* [THE INPUT]:
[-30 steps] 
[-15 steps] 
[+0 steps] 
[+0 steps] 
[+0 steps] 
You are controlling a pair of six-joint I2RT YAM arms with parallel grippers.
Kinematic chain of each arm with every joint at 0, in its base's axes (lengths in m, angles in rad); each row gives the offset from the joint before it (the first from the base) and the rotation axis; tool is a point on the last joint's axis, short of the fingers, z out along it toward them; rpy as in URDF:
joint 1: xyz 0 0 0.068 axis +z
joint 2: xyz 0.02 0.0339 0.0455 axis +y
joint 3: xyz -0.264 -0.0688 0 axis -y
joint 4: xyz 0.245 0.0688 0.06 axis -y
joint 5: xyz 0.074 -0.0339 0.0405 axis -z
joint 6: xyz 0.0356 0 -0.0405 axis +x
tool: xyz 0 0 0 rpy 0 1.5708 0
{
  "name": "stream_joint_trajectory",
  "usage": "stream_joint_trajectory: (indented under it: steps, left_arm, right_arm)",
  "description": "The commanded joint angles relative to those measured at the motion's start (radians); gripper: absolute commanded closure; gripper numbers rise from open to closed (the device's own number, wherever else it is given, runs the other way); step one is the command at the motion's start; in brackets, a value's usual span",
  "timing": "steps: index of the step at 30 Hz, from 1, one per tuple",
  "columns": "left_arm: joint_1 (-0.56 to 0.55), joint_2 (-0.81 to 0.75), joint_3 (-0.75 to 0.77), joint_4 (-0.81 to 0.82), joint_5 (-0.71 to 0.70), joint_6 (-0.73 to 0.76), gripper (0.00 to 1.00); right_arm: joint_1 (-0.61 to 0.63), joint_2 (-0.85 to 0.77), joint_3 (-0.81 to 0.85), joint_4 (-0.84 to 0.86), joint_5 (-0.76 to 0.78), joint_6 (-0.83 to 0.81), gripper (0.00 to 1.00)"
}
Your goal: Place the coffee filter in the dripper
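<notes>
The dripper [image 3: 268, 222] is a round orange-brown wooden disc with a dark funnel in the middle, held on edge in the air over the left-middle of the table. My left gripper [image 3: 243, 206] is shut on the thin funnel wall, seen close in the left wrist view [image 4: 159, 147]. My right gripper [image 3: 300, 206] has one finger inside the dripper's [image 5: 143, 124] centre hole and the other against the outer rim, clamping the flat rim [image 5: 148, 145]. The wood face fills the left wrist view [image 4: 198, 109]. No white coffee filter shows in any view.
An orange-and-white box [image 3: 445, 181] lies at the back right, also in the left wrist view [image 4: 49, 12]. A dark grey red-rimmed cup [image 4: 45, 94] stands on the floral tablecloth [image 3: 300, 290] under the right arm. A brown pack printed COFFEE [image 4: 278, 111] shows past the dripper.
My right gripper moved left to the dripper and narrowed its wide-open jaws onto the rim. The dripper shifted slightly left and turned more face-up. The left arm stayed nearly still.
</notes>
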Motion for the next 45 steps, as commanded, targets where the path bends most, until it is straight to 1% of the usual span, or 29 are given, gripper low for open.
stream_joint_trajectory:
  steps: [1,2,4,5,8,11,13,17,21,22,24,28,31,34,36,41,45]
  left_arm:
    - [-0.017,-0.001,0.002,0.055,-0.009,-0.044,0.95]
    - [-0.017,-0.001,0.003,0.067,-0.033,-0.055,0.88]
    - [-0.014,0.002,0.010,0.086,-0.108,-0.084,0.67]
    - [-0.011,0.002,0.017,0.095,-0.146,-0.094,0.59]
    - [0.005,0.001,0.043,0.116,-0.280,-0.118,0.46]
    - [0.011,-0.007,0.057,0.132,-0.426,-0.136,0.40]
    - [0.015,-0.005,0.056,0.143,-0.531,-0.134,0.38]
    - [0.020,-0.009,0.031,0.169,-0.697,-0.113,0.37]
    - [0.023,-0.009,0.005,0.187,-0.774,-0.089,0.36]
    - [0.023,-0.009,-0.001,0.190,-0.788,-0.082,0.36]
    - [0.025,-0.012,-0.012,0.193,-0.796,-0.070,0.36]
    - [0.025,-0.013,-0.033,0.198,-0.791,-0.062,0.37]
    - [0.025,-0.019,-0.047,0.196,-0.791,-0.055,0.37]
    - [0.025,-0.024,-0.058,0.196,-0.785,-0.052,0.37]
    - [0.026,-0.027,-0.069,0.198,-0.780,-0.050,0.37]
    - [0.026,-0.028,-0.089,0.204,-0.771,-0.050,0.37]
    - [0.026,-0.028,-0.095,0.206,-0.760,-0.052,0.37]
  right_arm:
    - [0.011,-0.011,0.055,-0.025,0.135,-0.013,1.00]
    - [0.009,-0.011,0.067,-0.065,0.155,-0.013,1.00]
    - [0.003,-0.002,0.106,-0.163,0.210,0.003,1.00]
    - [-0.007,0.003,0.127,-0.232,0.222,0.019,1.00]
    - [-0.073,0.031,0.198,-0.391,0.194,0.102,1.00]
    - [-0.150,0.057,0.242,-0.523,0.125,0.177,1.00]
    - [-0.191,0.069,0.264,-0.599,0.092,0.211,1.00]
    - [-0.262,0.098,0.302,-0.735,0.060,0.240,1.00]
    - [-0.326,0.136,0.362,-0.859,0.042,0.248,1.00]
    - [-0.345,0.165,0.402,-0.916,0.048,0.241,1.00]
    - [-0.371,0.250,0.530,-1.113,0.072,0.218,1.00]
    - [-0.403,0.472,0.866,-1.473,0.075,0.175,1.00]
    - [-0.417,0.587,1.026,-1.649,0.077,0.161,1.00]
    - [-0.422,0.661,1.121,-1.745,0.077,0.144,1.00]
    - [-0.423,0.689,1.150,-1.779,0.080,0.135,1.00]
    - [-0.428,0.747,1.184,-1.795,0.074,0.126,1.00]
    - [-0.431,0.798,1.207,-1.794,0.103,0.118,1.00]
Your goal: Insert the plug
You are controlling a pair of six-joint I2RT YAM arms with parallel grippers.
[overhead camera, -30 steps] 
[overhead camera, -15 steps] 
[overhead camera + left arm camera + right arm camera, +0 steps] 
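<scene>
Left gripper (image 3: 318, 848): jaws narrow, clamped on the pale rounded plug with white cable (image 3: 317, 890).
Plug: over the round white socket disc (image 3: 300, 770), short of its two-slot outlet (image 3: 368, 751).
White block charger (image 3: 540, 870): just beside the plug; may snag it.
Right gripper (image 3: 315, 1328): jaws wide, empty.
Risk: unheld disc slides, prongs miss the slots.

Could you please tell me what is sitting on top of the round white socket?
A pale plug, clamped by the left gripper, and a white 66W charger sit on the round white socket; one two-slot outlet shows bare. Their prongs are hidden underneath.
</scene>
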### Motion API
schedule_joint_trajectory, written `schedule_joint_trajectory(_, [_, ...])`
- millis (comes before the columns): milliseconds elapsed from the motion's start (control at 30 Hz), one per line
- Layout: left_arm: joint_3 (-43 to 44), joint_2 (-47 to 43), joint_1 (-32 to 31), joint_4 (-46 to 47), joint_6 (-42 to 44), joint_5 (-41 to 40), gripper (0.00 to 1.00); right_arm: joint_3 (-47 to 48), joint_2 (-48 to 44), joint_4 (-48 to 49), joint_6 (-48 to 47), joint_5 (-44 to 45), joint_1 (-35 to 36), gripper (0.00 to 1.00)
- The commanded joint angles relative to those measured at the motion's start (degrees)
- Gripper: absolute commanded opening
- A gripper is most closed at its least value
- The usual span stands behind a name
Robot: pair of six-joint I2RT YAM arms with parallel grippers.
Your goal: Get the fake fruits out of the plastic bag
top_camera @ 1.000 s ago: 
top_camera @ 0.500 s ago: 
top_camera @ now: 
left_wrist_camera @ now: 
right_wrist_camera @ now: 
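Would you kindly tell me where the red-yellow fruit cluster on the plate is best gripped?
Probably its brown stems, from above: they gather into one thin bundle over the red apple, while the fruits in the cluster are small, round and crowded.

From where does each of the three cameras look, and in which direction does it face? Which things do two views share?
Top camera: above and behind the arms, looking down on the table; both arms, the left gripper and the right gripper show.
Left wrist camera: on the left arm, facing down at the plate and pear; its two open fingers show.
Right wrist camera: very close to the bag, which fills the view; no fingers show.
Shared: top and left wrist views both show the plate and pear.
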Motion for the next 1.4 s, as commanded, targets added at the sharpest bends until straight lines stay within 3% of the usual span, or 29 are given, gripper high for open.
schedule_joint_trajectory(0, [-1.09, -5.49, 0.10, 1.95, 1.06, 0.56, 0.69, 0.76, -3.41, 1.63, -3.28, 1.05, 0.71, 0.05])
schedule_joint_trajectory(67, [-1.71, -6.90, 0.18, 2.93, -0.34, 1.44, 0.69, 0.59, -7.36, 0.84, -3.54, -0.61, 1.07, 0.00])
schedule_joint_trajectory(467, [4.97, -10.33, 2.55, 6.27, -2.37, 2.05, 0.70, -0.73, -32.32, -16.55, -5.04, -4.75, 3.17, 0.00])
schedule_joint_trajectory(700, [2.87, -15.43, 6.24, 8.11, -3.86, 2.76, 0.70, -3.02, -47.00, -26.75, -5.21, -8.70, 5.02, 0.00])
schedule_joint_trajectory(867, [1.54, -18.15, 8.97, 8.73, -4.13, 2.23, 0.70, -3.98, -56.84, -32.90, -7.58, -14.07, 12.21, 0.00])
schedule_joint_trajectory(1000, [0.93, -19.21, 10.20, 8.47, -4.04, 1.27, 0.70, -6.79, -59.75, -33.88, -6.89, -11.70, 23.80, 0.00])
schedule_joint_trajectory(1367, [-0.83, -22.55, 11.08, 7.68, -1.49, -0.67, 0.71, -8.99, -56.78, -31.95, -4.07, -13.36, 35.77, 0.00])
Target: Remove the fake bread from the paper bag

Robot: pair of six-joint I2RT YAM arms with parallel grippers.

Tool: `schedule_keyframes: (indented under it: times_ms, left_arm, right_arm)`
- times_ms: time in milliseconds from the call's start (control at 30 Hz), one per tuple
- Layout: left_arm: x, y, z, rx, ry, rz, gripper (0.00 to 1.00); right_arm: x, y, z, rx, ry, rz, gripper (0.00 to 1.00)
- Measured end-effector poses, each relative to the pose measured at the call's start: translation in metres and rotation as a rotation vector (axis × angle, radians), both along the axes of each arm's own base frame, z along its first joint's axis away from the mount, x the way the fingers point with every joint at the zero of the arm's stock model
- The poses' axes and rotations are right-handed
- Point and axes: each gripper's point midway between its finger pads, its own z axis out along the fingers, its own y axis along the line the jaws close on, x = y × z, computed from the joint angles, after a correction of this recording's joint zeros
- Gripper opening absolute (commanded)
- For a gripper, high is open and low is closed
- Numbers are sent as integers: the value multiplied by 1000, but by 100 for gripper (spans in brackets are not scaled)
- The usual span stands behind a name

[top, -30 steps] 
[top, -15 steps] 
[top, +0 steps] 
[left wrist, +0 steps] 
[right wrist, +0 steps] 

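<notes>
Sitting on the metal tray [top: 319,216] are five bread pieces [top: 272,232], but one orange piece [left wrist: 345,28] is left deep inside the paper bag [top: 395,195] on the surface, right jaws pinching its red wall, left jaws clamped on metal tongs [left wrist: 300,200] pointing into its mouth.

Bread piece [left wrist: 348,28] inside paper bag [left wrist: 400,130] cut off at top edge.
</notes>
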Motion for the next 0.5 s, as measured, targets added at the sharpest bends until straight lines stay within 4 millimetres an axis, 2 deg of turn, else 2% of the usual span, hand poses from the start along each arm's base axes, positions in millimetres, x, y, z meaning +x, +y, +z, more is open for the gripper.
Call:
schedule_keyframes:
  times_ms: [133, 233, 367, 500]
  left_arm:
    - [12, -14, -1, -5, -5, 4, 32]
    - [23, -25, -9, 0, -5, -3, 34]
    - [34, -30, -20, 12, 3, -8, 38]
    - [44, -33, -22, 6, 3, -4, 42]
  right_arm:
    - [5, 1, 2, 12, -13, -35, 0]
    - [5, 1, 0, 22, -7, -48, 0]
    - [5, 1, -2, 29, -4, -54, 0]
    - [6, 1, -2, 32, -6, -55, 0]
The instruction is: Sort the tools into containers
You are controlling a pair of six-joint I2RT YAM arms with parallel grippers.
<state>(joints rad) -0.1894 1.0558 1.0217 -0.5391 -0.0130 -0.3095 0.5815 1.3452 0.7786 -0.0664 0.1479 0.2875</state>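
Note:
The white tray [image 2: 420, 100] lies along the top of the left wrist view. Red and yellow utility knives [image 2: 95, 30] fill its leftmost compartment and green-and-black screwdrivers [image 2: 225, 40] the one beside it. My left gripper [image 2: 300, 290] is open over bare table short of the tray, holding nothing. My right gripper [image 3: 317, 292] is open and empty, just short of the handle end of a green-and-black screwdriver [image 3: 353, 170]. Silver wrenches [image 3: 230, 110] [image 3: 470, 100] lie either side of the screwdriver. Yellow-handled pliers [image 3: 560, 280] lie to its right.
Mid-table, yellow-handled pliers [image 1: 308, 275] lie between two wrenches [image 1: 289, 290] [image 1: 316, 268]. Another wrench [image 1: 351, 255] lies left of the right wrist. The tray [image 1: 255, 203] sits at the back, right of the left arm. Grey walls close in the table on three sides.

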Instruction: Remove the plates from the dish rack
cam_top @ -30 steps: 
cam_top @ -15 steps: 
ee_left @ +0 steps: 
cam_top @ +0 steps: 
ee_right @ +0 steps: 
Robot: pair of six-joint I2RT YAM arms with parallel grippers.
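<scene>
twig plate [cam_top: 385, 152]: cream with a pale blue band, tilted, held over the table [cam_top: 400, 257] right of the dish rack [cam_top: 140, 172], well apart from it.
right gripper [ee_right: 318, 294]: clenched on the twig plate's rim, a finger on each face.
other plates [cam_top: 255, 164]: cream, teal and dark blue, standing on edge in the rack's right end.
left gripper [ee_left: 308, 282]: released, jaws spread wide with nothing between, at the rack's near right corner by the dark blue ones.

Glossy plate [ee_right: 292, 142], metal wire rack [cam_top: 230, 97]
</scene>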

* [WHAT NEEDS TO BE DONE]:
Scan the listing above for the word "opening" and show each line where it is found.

* [TASK ANSWER]:
- Gripper: absolute commanded opening
- Gripper opening absolute (commanded)

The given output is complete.